• _Assignment_: Reproduce the records below exactly as they are written.

_ _ _ _

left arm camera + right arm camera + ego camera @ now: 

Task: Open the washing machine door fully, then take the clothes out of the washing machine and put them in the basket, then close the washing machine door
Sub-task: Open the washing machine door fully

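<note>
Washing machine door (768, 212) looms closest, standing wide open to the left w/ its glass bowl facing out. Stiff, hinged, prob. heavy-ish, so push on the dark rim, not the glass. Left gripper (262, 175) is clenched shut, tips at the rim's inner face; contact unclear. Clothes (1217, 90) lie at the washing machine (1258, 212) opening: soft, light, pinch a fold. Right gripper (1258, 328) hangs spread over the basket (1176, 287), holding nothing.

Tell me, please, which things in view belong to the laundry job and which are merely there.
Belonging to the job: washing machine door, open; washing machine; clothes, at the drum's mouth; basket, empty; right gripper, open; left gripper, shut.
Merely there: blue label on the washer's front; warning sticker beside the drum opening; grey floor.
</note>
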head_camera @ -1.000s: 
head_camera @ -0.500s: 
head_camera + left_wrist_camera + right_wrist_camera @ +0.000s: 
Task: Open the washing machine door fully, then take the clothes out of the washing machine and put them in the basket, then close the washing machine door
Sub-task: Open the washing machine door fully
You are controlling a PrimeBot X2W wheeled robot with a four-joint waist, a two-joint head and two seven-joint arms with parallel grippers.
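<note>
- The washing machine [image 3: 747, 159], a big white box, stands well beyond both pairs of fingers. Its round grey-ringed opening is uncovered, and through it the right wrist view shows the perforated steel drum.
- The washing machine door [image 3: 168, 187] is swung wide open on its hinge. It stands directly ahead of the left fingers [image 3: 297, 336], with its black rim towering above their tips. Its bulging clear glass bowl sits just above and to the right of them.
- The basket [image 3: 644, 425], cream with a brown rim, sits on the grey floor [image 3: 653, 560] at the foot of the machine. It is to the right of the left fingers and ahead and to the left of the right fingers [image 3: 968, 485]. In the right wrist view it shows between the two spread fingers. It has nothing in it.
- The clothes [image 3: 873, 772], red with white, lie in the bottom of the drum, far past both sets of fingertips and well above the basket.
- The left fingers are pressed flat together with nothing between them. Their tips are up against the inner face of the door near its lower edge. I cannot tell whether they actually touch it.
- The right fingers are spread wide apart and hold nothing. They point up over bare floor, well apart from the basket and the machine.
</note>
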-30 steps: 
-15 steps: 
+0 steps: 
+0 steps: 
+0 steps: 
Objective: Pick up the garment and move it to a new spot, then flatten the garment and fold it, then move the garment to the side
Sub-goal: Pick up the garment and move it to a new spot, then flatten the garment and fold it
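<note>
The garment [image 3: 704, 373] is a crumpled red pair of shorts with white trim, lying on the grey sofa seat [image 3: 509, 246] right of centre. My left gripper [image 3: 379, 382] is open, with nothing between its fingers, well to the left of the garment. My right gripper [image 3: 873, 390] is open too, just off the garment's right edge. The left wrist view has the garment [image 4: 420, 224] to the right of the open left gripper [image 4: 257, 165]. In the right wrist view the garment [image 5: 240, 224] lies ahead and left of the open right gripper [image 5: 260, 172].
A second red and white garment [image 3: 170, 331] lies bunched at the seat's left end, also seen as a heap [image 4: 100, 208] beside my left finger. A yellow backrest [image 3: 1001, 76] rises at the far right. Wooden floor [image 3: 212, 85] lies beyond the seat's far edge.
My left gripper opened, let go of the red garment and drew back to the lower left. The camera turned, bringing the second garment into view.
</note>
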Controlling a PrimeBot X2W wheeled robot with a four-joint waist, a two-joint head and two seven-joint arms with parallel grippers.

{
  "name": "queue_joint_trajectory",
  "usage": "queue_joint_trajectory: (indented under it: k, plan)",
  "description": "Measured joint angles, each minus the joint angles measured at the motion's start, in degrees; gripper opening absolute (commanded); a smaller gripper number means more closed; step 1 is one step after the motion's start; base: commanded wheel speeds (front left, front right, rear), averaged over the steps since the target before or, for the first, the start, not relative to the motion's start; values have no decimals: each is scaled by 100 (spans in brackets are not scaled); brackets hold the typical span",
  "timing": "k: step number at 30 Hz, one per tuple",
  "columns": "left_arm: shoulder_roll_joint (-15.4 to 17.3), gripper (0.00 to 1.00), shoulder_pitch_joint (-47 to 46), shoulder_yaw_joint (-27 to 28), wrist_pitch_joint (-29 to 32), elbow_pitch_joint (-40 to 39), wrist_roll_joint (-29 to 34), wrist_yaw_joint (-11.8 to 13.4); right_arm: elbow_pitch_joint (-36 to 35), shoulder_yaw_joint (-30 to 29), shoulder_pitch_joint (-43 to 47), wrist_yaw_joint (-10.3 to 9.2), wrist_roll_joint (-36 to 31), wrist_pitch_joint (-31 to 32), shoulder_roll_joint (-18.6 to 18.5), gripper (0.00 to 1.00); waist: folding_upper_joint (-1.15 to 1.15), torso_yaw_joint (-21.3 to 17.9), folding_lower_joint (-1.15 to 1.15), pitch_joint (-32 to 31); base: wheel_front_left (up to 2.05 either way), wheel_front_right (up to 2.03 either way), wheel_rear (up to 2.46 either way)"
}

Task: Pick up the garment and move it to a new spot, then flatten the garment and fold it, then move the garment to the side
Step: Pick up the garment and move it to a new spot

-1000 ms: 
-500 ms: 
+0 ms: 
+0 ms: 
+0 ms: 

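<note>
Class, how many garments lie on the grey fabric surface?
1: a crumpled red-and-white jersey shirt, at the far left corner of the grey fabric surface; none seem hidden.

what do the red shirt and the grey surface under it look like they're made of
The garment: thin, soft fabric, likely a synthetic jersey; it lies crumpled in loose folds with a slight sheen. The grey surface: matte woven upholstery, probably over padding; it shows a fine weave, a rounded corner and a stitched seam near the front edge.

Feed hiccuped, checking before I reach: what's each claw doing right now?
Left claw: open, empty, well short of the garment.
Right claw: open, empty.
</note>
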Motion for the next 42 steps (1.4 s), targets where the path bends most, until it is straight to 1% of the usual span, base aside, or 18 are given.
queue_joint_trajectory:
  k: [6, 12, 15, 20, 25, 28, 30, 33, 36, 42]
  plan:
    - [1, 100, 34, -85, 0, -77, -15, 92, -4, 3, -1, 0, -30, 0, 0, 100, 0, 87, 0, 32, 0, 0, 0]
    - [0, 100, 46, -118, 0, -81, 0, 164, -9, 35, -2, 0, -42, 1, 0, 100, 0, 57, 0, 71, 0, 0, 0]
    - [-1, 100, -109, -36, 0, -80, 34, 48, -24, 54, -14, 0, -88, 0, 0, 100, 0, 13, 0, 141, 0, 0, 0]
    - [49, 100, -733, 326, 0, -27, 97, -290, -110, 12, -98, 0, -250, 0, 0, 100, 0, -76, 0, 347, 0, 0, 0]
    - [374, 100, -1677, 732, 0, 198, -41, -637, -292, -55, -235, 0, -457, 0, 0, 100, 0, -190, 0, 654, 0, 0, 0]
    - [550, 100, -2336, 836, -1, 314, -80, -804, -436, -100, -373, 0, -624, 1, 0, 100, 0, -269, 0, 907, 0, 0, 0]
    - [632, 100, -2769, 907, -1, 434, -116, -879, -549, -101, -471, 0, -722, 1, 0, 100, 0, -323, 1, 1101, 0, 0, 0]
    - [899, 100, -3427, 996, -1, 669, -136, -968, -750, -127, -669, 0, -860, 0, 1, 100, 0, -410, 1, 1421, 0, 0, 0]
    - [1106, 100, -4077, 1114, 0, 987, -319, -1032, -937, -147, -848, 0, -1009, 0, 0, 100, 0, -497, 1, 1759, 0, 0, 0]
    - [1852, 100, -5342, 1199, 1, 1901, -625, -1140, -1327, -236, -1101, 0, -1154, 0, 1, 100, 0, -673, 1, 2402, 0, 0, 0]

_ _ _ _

• _Solution to this task_:
left arm camera + right arm camera + ego camera @ now: 

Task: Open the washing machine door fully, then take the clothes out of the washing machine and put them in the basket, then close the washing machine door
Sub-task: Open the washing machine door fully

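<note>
Washing machine door (768, 212) looms closest, standing wide open to the left w/ its glass bowl facing out. Stiff, hinged, prob. heavy-ish, so push on the dark rim, not the glass. Left gripper (262, 175) is clenched shut, tips at the rim's inner face; contact unclear. Clothes (1217, 90) lie at the washing machine (1258, 212) opening: soft, light, pinch a fold. Right gripper (1258, 328) hangs spread over the basket (1176, 287), holding nothing.

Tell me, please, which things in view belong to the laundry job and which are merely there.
Belonging to the job: washing machine door, open; washing machine; clothes, at the drum's mouth; basket, empty; right gripper, open; left gripper, shut.
Merely there: blue label on the washer's front; warning sticker beside the drum opening; grey floor.
</note>
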head_camera @ -1.000s: 
head_camera @ -0.500s: 
head_camera + left_wrist_camera + right_wrist_camera @ +0.000s: 
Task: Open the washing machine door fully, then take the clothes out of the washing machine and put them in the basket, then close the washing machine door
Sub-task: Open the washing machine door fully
You are controlling a PrimeBot X2W wheeled robot with a four-joint waist, a two-joint head and two seven-joint arms with parallel grippers.
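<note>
- The washing machine [image 3: 747, 159], a big white box, stands well beyond both pairs of fingers. Its round grey-ringed opening is uncovered, and through it the right wrist view shows the perforated steel drum.
- The washing machine door [image 3: 168, 187] is swung wide open on its hinge. It stands directly ahead of the left fingers [image 3: 297, 336], with its black rim towering above their tips. Its bulging clear glass bowl sits just above and to the right of them.
- The basket [image 3: 644, 425], cream with a brown rim, sits on the grey floor [image 3: 653, 560] at the foot of the machine. It is to the right of the left fingers and ahead and to the left of the right fingers [image 3: 968, 485]. In the right wrist view it shows between the two spread fingers. It has nothing in it.
- The clothes [image 3: 873, 772], red with white, lie in the bottom of the drum, far past both sets of fingertips and well above the basket.
- The left fingers are pressed flat together with nothing between them. Their tips are up against the inner face of the door near its lower edge. I cannot tell whether they actually touch it.
- The right fingers are spread wide apart and hold nothing. They point up over bare floor, well apart from the basket and the machine.
</note>
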-30 steps: 
-15 steps: 
+0 steps: 
+0 steps: 
+0 steps: 
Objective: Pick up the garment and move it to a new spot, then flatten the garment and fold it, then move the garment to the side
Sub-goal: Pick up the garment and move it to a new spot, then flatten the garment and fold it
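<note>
The garment [image 3: 704, 373] is a crumpled red pair of shorts with white trim, lying on the grey sofa seat [image 3: 509, 246] right of centre. My left gripper [image 3: 379, 382] is open, with nothing between its fingers, well to the left of the garment. My right gripper [image 3: 873, 390] is open too, just off the garment's right edge. The left wrist view has the garment [image 4: 420, 224] to the right of the open left gripper [image 4: 257, 165]. In the right wrist view the garment [image 5: 240, 224] lies ahead and left of the open right gripper [image 5: 260, 172].
A second red and white garment [image 3: 170, 331] lies bunched at the seat's left end, also seen as a heap [image 4: 100, 208] beside my left finger. A yellow backrest [image 3: 1001, 76] rises at the far right. Wooden floor [image 3: 212, 85] lies beyond the seat's far edge.
My left gripper opened, let go of the red garment and drew back to the lower left. The camera turned, bringing the second garment into view.
</note>
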Controlling a PrimeBot X2W wheeled robot with a four-joint waist, a two-joint head and two seven-joint arms with parallel grippers.

{
  "name": "queue_joint_trajectory",
  "usage": "queue_joint_trajectory: (indented under it: k, plan)",
  "description": "Measured joint angles, each minus the joint angles measured at the motion's start, in degrees; gripper opening absolute (commanded); a smaller gripper number means more closed; step 1 is one step after the motion's start; base: commanded wheel speeds (front left, front right, rear), averaged over the steps since the target before or, for the first, the start, not relative to the motion's start; values have no decimals: each is scaled by 100 (spans in brackets are not scaled); brackets hold the typical span",
  "timing": "k: step number at 30 Hz, one per tuple",
  "columns": "left_arm: shoulder_roll_joint (-15.4 to 17.3), gripper (0.00 to 1.00), shoulder_pitch_joint (-47 to 46), shoulder_yaw_joint (-27 to 28), wrist_pitch_joint (-29 to 32), elbow_pitch_joint (-40 to 39), wrist_roll_joint (-29 to 34), wrist_yaw_joint (-11.8 to 13.4); right_arm: elbow_pitch_joint (-36 to 35), shoulder_yaw_joint (-30 to 29), shoulder_pitch_joint (-43 to 47), wrist_yaw_joint (-10.3 to 9.2), wrist_roll_joint (-36 to 31), wrist_pitch_joint (-31 to 32), shoulder_roll_joint (-18.6 to 18.5), gripper (0.00 to 1.00); waist: folding_upper_joint (-1.15 to 1.15), torso_yaw_joint (-21.3 to 17.9), folding_lower_joint (-1.15 to 1.15), pitch_joint (-32 to 31); base: wheel_front_left (up to 2.05 either way), wheel_front_right (up to 2.03 either way), wheel_rear (up to 2.46 either way)"
}

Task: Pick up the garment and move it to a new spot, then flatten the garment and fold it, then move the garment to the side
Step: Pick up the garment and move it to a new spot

-1000 ms: 
-500 ms: 
+0 ms: 
+0 ms: 
+0 ms: 

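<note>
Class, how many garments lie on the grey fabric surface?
1: a crumpled red-and-white jersey shirt, at the far left corner of the grey fabric surface; none seem hidden.

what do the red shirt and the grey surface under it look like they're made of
The garment: thin, soft fabric, likely a synthetic jersey; it lies crumpled in loose folds with a slight sheen. The grey surface: matte woven upholstery, probably over padding; it shows a fine weave, a rounded corner and a stitched seam near the front edge.

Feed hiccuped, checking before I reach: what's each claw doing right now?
Left claw: open, empty, well short of the garment.
Right claw: open, empty.
</note>
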Motion for the next 42 steps (1.4 s), targets where the path bends most, until it is straight to 1% of the usual span, base aside, or 18 are given.
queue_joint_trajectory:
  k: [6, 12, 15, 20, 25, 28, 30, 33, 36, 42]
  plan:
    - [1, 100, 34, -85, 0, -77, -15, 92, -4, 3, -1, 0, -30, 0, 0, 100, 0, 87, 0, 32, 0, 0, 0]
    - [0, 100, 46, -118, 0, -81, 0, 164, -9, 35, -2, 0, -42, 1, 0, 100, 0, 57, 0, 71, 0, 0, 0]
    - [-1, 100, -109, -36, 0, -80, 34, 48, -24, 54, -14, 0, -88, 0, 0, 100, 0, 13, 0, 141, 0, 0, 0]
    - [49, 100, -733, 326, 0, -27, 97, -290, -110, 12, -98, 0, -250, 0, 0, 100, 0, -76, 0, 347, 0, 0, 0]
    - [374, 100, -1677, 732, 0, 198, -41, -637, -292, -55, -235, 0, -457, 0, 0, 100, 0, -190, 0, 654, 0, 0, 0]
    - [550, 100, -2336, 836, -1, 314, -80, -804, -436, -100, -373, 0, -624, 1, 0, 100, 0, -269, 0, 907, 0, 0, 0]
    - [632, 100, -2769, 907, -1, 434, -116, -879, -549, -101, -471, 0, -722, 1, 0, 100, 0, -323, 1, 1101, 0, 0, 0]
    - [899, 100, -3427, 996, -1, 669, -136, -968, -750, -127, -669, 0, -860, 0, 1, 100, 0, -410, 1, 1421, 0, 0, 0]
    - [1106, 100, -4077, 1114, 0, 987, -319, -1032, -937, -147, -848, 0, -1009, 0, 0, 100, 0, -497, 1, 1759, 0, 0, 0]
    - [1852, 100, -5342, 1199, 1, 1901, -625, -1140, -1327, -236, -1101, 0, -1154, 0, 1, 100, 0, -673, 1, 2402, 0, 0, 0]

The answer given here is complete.